TASK TO COMPLETE:
What you give back must match the data character for character.

DATA EXTRACT:
◆ ◆ ◆ ◆ ◆ ◆ ◆

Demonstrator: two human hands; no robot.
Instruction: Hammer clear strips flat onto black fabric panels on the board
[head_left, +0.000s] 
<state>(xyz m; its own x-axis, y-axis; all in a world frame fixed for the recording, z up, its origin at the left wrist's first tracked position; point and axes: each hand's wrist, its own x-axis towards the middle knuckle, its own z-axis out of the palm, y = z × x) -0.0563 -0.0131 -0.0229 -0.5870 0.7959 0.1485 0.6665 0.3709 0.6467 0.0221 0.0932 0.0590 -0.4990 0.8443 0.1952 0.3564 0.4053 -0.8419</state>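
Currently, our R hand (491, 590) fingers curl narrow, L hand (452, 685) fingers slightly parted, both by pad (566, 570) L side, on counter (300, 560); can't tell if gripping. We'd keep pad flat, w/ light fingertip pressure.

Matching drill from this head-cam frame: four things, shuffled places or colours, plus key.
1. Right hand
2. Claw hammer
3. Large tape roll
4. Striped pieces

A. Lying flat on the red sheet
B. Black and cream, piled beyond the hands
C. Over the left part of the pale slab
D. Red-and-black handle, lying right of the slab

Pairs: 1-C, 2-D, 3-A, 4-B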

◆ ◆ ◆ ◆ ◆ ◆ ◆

FINAL ANSWER:
Demonstrator: two human hands; no robot.
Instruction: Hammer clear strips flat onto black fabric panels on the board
[head_left, +0.000s] 
<state>(xyz m; its own x-axis, y-axis; all in a world frame fixed for the recording, z up, its origin at the left wrist's first tracked position; point and axes: each hand's wrist, its own x-axis towards the middle knuckle, its own z-axis out of the palm, y = z × x) -0.0563 -0.0131 -0.0229 -0.5870 0.7959 0.1485 0.6665 0.3709 0.6467 0.0221 0.0932 0.0590 -0.4990 0.8443 0.1952 0.3564 0.4053 -0.8419</state>
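Currently, our R hand (491, 590) fingers curl narrow, L hand (452, 685) fingers slightly parted, both by pad (566, 570) L side, on counter (300, 560); can't tell if gripping. We'd keep pad flat, w/ light fingertip pressure.

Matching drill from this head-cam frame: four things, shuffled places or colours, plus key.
1. Right hand
2. Claw hammer
3. Large tape roll
4. Striped pieces

A. Lying flat on the red sheet
B. Black and cream, piled beyond the hands
C. Over the left part of the pale slab
D. Red-and-black handle, lying right of the slab

Pairs: 1-C, 2-D, 3-A, 4-B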

Nothing remains to be done, and the exercise is complete.